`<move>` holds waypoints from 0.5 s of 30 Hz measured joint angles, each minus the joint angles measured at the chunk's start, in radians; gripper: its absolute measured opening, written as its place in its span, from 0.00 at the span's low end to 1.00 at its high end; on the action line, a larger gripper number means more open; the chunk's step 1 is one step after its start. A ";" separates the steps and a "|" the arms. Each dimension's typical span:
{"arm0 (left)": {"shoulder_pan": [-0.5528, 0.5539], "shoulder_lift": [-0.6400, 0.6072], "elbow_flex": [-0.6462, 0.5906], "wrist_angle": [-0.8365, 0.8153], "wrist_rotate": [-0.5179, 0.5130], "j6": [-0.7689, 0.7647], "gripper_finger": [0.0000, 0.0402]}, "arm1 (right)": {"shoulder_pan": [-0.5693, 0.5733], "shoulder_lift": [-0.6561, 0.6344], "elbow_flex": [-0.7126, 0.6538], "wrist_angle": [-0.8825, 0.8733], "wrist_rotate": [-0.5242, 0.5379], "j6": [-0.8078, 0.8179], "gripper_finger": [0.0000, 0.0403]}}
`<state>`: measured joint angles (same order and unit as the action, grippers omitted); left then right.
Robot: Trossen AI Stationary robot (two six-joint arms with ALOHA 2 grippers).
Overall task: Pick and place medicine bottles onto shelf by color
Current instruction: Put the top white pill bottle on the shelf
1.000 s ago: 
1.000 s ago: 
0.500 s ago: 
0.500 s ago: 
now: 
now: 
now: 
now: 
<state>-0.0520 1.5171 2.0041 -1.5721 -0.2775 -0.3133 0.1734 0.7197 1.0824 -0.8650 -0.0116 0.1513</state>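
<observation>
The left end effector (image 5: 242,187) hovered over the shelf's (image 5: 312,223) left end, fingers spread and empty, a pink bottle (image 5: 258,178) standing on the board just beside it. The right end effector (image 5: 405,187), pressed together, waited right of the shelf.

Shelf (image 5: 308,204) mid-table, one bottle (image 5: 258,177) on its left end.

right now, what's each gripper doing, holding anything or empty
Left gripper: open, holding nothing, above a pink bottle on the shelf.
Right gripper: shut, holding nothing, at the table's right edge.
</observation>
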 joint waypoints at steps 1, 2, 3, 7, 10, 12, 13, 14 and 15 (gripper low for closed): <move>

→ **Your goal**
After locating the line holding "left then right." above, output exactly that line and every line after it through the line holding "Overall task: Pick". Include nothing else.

→ **Solution to this exercise**
`<state>`: measured joint angles (same order and unit as the action, grippers omitted); left then right.
Robot: Trossen AI Stationary robot (two six-joint arms with ALOHA 2 grippers).
Overall task: Pick and place medicine bottles onto shelf by color

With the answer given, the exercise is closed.